Let It Snow, Let It Snow, Let It Snow

It is most excellent weather for menopausal women. While others moan and bring phrases like ‘brass monkeys’ and ‘stone jug’ out of hibernation, I am enjoying blessed relief from the hot flushes and night sweats. I walked down the Euston Road the other day, surrounded by people in woolly hats, scarves, mittens and puffer jackets, wearing lightweight trousers and a T-shirt and yet strangely tempted to take even these off. I am beginning to envy my friend Satu, who had her menopause when it was minus-twenty degrees in her home country of Finland.

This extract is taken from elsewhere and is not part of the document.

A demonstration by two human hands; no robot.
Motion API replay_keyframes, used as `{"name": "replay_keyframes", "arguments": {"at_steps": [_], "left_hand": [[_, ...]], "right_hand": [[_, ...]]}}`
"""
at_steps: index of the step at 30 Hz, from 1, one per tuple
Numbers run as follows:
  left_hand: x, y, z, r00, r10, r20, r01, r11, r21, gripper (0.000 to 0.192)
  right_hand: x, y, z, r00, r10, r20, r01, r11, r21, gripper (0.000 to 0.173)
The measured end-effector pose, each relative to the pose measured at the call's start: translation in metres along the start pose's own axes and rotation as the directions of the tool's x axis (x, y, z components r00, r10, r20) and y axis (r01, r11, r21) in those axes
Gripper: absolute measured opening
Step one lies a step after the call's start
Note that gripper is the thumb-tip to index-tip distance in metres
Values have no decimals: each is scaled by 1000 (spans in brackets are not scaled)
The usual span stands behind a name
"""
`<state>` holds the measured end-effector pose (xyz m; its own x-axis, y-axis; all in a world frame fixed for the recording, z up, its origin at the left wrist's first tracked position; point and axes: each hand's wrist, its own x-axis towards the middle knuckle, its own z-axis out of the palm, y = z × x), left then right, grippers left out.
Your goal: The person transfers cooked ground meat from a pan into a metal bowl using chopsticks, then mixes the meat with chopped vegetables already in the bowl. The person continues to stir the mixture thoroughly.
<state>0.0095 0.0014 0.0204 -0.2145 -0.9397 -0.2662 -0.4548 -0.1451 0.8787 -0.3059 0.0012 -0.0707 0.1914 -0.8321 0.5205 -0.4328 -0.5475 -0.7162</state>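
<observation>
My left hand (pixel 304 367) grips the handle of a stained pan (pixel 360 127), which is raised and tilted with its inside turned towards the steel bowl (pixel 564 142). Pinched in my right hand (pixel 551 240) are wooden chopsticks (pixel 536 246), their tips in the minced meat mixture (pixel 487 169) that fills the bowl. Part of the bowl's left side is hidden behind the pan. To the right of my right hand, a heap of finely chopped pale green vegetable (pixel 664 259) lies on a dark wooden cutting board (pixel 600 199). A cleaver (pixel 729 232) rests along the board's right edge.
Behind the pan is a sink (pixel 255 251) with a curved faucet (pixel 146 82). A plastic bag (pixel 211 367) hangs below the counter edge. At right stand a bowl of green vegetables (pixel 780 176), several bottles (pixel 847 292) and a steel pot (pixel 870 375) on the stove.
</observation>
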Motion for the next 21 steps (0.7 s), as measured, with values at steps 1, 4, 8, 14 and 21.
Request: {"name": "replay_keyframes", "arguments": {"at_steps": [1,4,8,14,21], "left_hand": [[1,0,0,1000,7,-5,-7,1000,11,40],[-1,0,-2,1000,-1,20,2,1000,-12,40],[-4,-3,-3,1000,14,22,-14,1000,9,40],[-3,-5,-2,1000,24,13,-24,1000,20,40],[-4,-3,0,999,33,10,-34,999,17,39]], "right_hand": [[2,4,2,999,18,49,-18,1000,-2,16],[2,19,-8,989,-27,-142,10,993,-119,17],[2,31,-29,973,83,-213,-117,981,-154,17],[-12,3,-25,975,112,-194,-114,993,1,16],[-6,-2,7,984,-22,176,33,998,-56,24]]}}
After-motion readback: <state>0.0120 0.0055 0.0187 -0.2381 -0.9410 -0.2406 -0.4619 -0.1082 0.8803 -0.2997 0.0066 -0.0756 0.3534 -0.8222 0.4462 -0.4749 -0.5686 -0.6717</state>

My faimly is playing dial tennis with the central heating thermostat. They turn it up, I turn it down. They say, ‘But Mum, it’s freezing!’. I say, ‘Put a jumper on! Wear gloves! Drink some hot chocolate!’ I reckon that heating and aircon systems could usefully be calibrated with settings of boiling, hot, warm, cool, cold, freezing, ice age, and menopausal woman.

Very rarely will you find me indulging in advertising on this blog, but I must make a product recommendation. Invest in a chill pillow. They are so, erm, cool. Goodness knows how it works, but the gel carries away your body heat to goodness knows where, and your cheek transmits the glorious cold around your grateful body. And when I say ‘cheek’, please infer that it can be used in either a lying or a seated position. 

If you are a woman of a certain age, and can choose when to have your menopause, choose winter. Before you scold me that it is not possible to choose when to have your menopause, it is if you take the radical step of choosing to have a hysterectomy. I guess you may not be inclined to do this unless, like me, you have had breast cancer, are taking hormone therapy, and figure out that having your bits out significantly reduces your odds of the cancer coming back. And the benefits of having it in time for winter will only come if you can get your surgery date at the right time of year. And if your menopause lasts just the one season. That would probably be too much luck for one person.

I got one of those nice letters from the hospital today (my copy of their letter to my GP), beginning with the words, ‘I saw this pleasant lady in the Breast Clinic.’ It informed the GP, and therefore me, that I had undergone a hysterectomy with bilateral salpingo-oophorectomy. This is not the first time that a letter from the hospital has propelled me to Google, which, to my relief, tells me that the double-barrelled word means that I had both my ovaries out – which, of course, I already knew. I am now determined to use this newly-learned word in a poem, especially as it is too long for Scrabble. Perhaps I’ll rhyme it with mastectomy.